TRY IT - The output is the lines below from the one with "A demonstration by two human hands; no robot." through the one with "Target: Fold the", both included, printed exactly and with no other line.

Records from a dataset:

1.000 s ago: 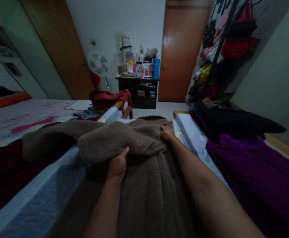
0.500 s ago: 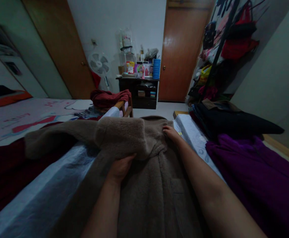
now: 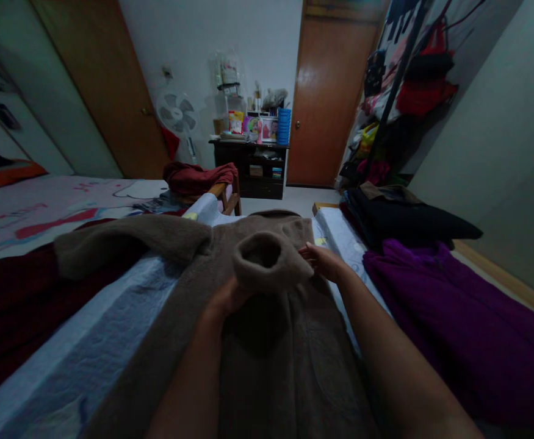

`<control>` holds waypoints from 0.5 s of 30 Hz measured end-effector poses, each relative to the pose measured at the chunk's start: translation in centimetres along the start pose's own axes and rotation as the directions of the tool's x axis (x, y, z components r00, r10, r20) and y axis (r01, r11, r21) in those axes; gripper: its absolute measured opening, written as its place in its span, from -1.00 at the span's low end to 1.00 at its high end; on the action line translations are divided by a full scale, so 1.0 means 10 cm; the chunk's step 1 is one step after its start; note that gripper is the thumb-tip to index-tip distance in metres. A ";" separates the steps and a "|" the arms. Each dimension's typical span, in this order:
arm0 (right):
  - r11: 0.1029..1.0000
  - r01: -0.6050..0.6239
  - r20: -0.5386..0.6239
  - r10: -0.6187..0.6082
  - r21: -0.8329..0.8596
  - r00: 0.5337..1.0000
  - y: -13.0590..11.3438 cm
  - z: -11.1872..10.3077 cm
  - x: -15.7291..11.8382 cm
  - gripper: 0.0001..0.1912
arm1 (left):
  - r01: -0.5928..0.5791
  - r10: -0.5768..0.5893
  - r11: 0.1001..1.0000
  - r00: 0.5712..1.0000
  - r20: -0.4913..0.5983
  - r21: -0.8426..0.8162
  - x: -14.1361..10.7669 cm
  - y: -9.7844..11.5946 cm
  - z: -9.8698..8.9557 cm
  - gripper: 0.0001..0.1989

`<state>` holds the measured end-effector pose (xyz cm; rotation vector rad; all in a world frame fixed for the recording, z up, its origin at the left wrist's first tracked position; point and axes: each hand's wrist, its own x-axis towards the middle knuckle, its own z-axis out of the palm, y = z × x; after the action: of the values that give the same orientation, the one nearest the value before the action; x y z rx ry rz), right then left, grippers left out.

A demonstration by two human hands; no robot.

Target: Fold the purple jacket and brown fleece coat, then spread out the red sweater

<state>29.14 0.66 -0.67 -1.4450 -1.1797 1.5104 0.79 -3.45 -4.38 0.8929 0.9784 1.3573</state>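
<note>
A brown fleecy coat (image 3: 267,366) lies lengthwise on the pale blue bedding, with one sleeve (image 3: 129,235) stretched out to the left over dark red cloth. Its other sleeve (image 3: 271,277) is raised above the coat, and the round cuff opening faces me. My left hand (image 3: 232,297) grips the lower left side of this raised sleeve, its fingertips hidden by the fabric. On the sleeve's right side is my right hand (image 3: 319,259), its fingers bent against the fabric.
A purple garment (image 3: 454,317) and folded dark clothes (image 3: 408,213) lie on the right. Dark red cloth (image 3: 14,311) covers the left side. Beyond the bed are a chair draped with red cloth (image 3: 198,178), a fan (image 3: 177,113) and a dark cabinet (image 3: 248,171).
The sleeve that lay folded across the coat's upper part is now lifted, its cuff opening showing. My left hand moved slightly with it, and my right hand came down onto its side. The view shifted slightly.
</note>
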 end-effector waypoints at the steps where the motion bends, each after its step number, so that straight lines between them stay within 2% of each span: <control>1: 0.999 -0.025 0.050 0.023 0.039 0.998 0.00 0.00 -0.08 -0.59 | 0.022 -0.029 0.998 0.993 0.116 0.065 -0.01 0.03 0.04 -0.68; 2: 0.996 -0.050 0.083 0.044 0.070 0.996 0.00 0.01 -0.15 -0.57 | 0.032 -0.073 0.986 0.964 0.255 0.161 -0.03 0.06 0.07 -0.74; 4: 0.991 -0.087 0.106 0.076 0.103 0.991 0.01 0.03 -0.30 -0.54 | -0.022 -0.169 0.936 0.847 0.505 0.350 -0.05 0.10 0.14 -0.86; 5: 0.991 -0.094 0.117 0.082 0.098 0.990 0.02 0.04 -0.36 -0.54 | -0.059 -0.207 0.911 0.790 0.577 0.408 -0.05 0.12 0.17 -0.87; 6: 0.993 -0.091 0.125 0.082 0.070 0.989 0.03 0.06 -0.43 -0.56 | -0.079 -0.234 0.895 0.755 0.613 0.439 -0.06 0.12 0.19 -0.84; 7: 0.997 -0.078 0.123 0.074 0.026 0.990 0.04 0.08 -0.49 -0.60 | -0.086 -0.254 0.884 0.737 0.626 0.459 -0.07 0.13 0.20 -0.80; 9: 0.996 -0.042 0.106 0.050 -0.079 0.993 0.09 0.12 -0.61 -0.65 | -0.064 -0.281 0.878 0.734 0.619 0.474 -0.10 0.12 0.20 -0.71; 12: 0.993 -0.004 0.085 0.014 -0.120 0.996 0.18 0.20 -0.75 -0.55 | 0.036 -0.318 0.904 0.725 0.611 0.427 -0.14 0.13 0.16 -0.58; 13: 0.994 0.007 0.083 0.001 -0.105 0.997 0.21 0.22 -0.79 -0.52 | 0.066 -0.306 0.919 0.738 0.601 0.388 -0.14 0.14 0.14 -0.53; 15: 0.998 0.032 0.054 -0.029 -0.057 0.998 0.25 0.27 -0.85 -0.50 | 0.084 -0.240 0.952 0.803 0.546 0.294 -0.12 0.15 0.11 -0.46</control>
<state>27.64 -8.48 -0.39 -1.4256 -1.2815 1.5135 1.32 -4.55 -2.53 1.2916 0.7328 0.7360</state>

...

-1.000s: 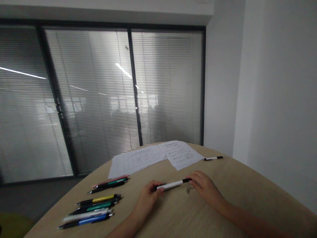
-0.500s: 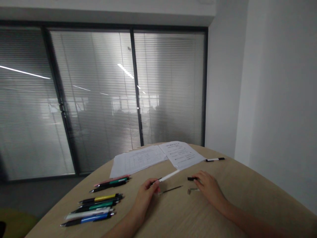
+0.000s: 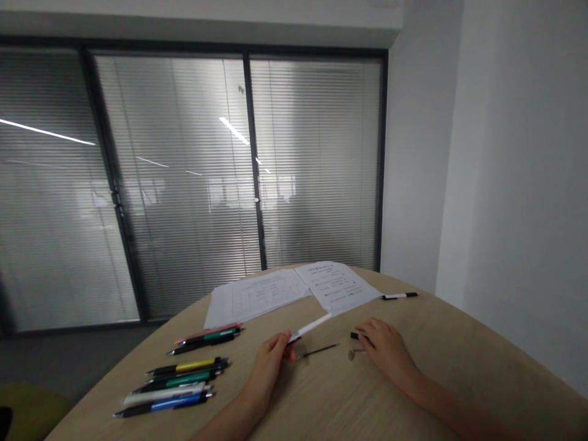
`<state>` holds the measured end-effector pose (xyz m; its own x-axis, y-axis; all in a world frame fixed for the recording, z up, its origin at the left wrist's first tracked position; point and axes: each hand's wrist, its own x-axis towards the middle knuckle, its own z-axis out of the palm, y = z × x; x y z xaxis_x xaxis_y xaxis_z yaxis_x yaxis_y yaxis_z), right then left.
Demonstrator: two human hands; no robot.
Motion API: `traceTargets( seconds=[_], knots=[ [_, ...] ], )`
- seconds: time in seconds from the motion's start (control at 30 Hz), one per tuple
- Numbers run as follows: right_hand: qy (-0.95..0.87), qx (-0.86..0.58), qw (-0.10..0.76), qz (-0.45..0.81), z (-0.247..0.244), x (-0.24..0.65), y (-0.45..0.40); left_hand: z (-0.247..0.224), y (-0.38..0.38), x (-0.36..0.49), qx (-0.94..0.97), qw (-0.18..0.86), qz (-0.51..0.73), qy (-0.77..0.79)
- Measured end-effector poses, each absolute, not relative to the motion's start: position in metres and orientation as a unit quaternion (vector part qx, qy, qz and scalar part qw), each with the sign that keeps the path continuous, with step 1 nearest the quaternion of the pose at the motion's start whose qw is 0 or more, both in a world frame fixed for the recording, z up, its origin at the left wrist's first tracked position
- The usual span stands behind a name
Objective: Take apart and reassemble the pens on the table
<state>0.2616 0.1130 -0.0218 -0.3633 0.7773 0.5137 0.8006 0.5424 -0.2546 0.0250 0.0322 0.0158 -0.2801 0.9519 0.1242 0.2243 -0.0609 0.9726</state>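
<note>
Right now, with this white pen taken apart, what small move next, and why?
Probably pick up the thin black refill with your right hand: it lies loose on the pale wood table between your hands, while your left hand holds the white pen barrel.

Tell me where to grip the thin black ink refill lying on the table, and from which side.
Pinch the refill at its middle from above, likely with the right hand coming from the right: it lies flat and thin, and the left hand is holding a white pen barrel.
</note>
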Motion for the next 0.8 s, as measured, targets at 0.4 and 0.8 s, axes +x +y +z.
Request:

ANSWER BELOW -
A demonstration by two human hands; no robot.

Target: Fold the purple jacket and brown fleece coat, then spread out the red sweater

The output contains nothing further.